Nesse momento em que você veio com uma formidável pedra em mãos, e, do peito transbordando intenções perniciosas, abruptamente engoliu o fel que subia à garganta, pois o outro, de quem esperava reação tão feroz quanto, foi doce, amável e sereno. Aprendi assim, que às vezes a melhor resposta para um grito não é um eco, mas sim um abraço.

Fabiano de Andrade

27 de janeiro de 2012



AMOR-MOR



À Leidiane Pereira; sem verbo.





Amor que faz eco é amor maior, Amor-mor...

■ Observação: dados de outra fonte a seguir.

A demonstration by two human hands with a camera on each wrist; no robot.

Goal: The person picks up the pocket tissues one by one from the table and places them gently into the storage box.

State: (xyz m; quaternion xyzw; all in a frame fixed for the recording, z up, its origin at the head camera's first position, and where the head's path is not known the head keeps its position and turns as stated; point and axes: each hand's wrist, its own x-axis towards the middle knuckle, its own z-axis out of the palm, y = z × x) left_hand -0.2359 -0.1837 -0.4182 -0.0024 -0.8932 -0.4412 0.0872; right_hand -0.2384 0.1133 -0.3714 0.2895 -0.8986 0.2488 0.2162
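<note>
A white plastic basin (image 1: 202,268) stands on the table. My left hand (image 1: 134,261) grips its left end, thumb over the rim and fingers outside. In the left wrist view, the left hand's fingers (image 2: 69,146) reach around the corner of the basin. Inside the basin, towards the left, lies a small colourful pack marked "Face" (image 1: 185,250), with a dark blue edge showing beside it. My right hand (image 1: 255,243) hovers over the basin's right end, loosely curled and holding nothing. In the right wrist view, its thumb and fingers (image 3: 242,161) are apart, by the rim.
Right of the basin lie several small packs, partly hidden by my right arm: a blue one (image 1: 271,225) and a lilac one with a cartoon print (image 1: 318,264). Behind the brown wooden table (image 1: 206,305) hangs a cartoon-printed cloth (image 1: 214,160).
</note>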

Chegamos ao tempo, - nosso tempo – que dizer


te amo, te odeio, não adianta,


tamanha é a traição de nossas palavras


perante a profunda consciência da gente.



Os corpos se desgastam em palavras,


Vocábulos são levianos, leve anos...



30 de junho de 2011



Fabiano de Andrade























O DESRESPEITO

O conheci no café da esquina, só nos restava um pão de queijo. Eu estava atrasada. Ele avistou primeiro o derradeiro pão de queijo, mas fingira que não o queria, deixando-o assim, para mim. Então, entrando na ciranda, eu fingi que não percebi. Mas propus dividi-lo. Eu usava meus óculos escuros, por receio que alguma lágrima da noite anterior ainda estivesse em meu rosto: “Nunca mais amar” fora a minha resolução. Em meio a conversa, tão quente quanto o café, notei sem querer que “a gente corre o risco de chorar um pouco quando se deixa cativar” estava escrito na capa da agenda dele. Em menos de dez minutos nos despedimos, sem menor compromisso futuro. Falei “tchau”, pensei “adeus.” Sem querer me atrasei nos dias seguintes. Quando havia mais que um pão de queijo esperava restar o último. Ás vezes, comprava todos e deixava lá o nosso último. Mas não queria correr o risco de chorar um pouco, não me deixei cativar. Ele me desrespeitou, mas não, não me deixei cativar. Acho que afinal, amor é desobediência mesmo. Por fim, não consegui evitar as lágrimas, nem mesmo no casamento...

Fabiano de Andrade

BALADA DO CORAÇÃO


Meu coração é vasto como o deserto

Dentro de uma ampulheta,

E sua tempestade, areia de alabastro

Dança de lado a outro

Casto, somente quer o bem; a quem?!

Criança a lançar o tempo,

Sobre inocentes; por amar, culpados.

O areal afoga em monte

Sem norte, tais corações ancorados

Sem ponte, em cais distintos.

Tinto menear de se apaixonar; minto?!

Queira oh meu Deus, que tal

Pulsação não seja meu natural

Batimento; violento

Intento de intenso viver – vil fraude.

Coração, não serias

Órgão feito pra bombear sinfonias?

Então, o meu não foi feito

Foi defeito apenas pra bombardear.

Se é assim: é tanto vasto

Quanto nefasto, meu poeril bailar.


Mas há de vir dilúvio, divina ventura

(Brotar no ventre do tempo, semente pura)

Chuva a transformar meu deserto vasto em pasto.